Étant donné les résultats très encourageants obtenus en culture sur les cellules issues de patients HGPS, l’étape suivante sera d’évaluer les effets de la remodelin dans des modèles murins. Il existe en effet plusieurs modèles de souris reproduisant les caractéristiques du syndrome HGPS humain, dont un modèle développé par le groupe de Carlos Lopez-Otin [12] dans lequel le gène sauvage LMNA a été remplacé par un allèle mutant portant la mutation c.1827C>T;p.Gly609Gly, qui est l’équivalent de la mutation c.1824C>T;p.Gly608Gly responsable du syndrome HGPS chez l’homme.

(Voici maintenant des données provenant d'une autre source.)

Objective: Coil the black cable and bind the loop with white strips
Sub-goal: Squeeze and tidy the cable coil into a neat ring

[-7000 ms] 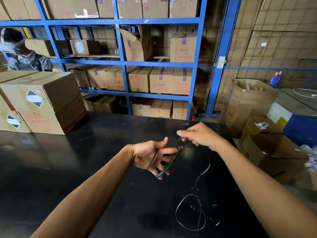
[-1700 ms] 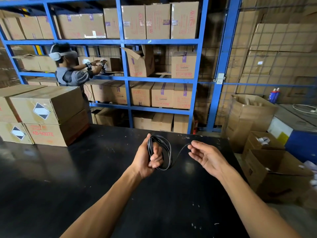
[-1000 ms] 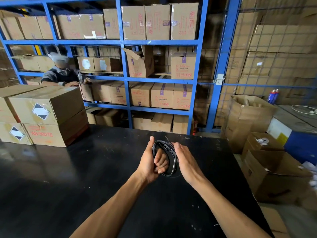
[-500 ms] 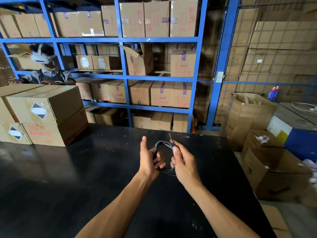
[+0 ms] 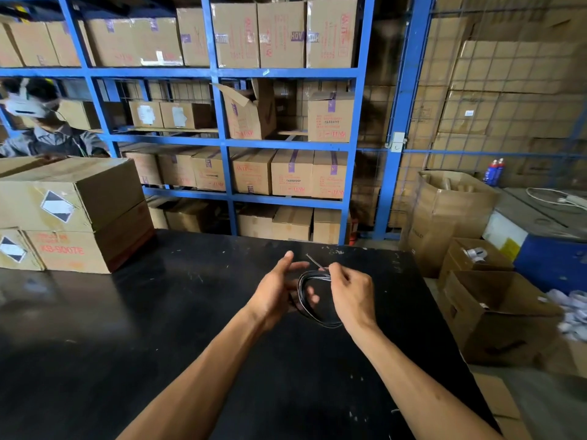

Ces souris présentent des signes de vieillissement prématuré seulement trois semaines après leur naissance, développent des problèmes cardiaques et ne vivent en moyenne que 120 jours contre deux ans en moyenne pour les souris sauvages. Notre but est d’évaluer la capacité de la remodelin à améliorer les symptômes de vieillissement chez ces souris, mais aussi de déterminer si un tel traitement permettrait d’augmenter leur espérance de vie.

Liens d’intérêt

Les auteurs déclarent n’avoir aucun lien d’intérêt concernant les données publiées dans cet article.